Tallin 15th Century dress
15th Century in Tallin

Tallin may just be the coolest little town you never heard of. Tallin is no sleepy little burg. Well, it is after the cruise-ship passengers return to their ships. If you’re wondering what it might have been like to live during the 15th century, Tallin may be the place to visit. Locals dress in Medieval costumes, sing old songs and play 3-stringed antique instruments, wear those pointy-toe shoes—if you desire, you can even buy a custom-made pair of those hand-made-pointy-toe shoes.

Of course, like most Old Towns in European cities, there is a Market Square in Tallin surrounded by eateries and shops and pubs. The fun fact here is this: in Tallin, you can find the greatest chocolate pastries in Europe—OK, from my humble opinion. But I am an expert at assessing, and eating, fine chocolate in any form. Somehow, I inadvertently (by gut feeling) and luckily landed in the Restaurant Tchaikovsky, and only learned later that it is known as the best in Tallin. They claim to be a “Symphony of Russian Cuisine.” I guess! Another fun fact, or oddity, is that you can visit the building that housed the KGB Headquarters and prison cells, it lies just past the main gate from the ferry landing. But here’s what I like most about Tallin: they make great wool berets, very comfy and affordable.

Latvia

9 7343sm
Art Nouveau staircase

It’s a four-hour bus ride from one city you maybe never heard of, Tallin, to another city you never heard of, Riga, and if you pop for the premium seat, you sit in a single seat, no seat just a super-wide aisle next to you, with a quantum leap of leg room and a stationary table top for food and drinks.

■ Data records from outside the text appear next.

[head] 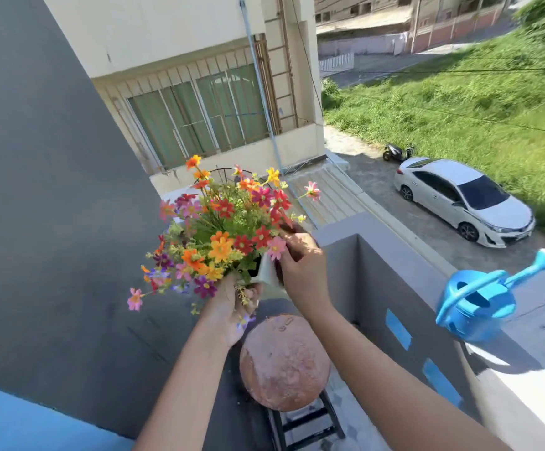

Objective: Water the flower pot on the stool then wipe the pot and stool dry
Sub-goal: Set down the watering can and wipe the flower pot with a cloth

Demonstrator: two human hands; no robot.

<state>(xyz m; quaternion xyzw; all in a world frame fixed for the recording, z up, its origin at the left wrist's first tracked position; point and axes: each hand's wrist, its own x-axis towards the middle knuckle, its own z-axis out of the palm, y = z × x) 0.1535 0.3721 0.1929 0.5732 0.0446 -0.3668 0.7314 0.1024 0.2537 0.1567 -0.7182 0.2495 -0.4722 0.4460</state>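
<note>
- Two hands hold the pot (266,275) in the air above the stool (284,362).
- Left hand (232,307) cups it from below, fingers curled around its base.
- Right hand (300,262) grips the rim, fingers closed on it beside a dark brown piece I cannot identify.
- Flowers (219,236) of many colours fill the pot and spill leftward.
- Stool's round reddish seat is bare.
- Blue watering can (479,301) sits on the balcony wall (404,255), well right.

Bright, hard daylight; crisp dark shadow under the blue plastic watering can (479,304). Edges bent by wide-angle distortion, top right corner smeared with blur.
</note>
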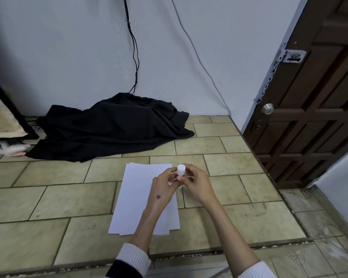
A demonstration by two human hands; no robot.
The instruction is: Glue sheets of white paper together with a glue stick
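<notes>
A small stack of white paper sheets [137, 195] lies on the tiled floor, slightly fanned at its near edge. Above its far right corner I hold a white glue stick [180, 170] upright, its round end pointing up. My left hand [162, 189] grips the lower part of the stick and my right hand [197, 185] closes its fingers on the stick from the right. Most of the stick's body is hidden by my fingers.
A heap of black cloth [113, 125] lies by the white wall, with dark cables hanging above it. A brown wooden door [313, 101] stands at the right. A dark shelf [6, 117] edge sits at the far left. A floor step runs along the near side.
</notes>
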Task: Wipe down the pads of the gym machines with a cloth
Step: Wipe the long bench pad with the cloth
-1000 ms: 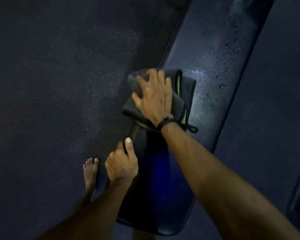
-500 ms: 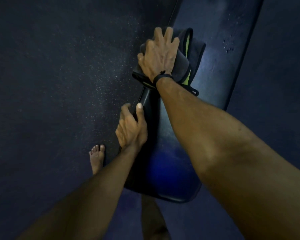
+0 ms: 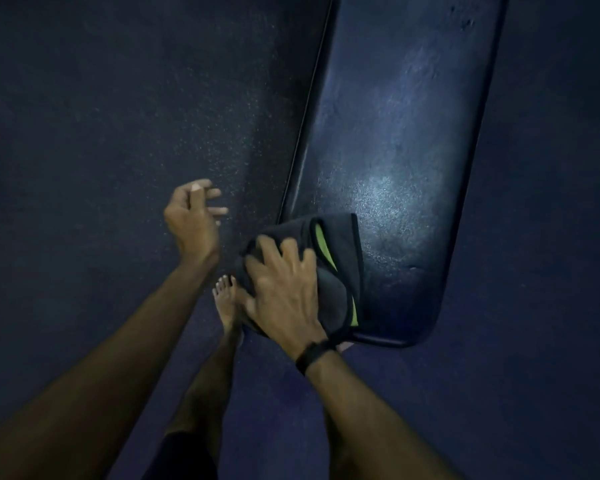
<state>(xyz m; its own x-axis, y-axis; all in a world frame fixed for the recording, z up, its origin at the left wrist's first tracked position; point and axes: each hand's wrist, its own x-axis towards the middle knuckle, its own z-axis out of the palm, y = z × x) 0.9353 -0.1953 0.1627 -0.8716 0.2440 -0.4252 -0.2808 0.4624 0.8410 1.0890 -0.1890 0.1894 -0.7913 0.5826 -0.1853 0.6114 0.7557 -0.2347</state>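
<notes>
**Cloth at the pad's near end**

The right hand [image 3: 286,299], fingers spread, presses the cloth [image 3: 329,271] onto the pad's [image 3: 395,150] near left corner. The left hand [image 3: 193,220] hangs empty, fingers loosely curled. Farther up, the pad shines damp; a few specks remain at its far end.

Bench pad [image 3: 395,150] far end cut off (top edge); near corner under cloth [image 3: 329,271].
</notes>
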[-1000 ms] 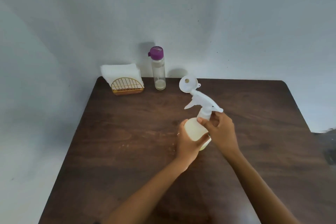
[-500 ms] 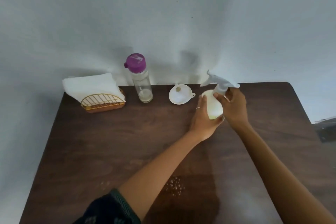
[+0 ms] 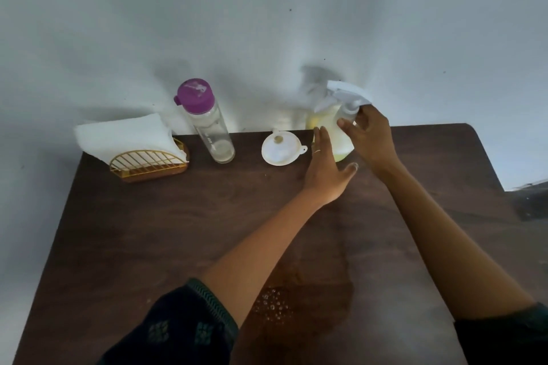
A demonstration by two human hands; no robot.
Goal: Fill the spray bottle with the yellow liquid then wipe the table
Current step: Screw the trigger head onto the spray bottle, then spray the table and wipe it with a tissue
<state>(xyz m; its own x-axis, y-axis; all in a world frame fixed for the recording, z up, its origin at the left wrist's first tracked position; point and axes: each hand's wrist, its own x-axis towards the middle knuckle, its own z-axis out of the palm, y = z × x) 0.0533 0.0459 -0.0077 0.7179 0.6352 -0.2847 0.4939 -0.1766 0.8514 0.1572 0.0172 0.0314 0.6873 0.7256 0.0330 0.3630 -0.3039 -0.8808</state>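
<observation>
Right hand (image 3: 372, 139): fingers curled round the neck of the translucent plastic spray bottle with white trigger head (image 3: 338, 127), upper centre-right of frame, at the far edge of the dark brown wooden table (image 3: 148, 231). Left hand (image 3: 324, 169): fingers straight, laid against the bottle's side. Bottle: long axis near upright, nozzle pointing frame-left; yellow liquid inside. Step, as judged: filling done, bottle being parked. Next: take white paper napkins (image 3: 124, 135), upper left, and wipe the wet patch (image 3: 299, 302), lower centre.

Single head view | I looked forward and down from above the near edge of the brown table (image 3: 148, 231) | faced the pale wall (image 3: 267, 24) behind its far edge | both forearms reached away from me | close, wide-angle framing
</observation>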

Riding a bus in this part of the world is definitely a decent way to travel; crossing borders is seamless and effortless: the bus doesn’t even stop.

Here’s another fun fact: if you find yourself visiting the Riga Art Nouveau Museum, and I suggest you do even if you’re not a museum kind of person as it is quite unique, you can climb a few flights of art nouveau stairs to the Janis Rozentals and Rudolfs Blaumanis Museum located in the top-floor flat where two famous artists you never heard of lived during the late 1800’s: prominent Latvian writer Rūdolfs Blaumanis and painter, Janis Rozentāls.

Lithuania

coffee church Vilnius Lithuania
Best café in Vilnius

If you want to taste the best bread in the world, you need to hie your hienie off to Vilnius, another four-hour bus ride south from Riga. Their pastry, however, is not the symphony you find elsewhere in Riga, but it’s not chopped carob either, and they can brew coffee alongside the world’s finest baristas. You won’t find a Starbucks in Lithuania, but they do have an Apple store where you can buy stuff like extra charging cables for your iPhone 7+ for half the price in other European countries. One fun fact here is that Lithuania boasts more hot air balloons per capita than any other country. You’ll also find statues of pagan gods here, such as Perkunas, the god of thunder; you may also run across a place called The Hill of Witches.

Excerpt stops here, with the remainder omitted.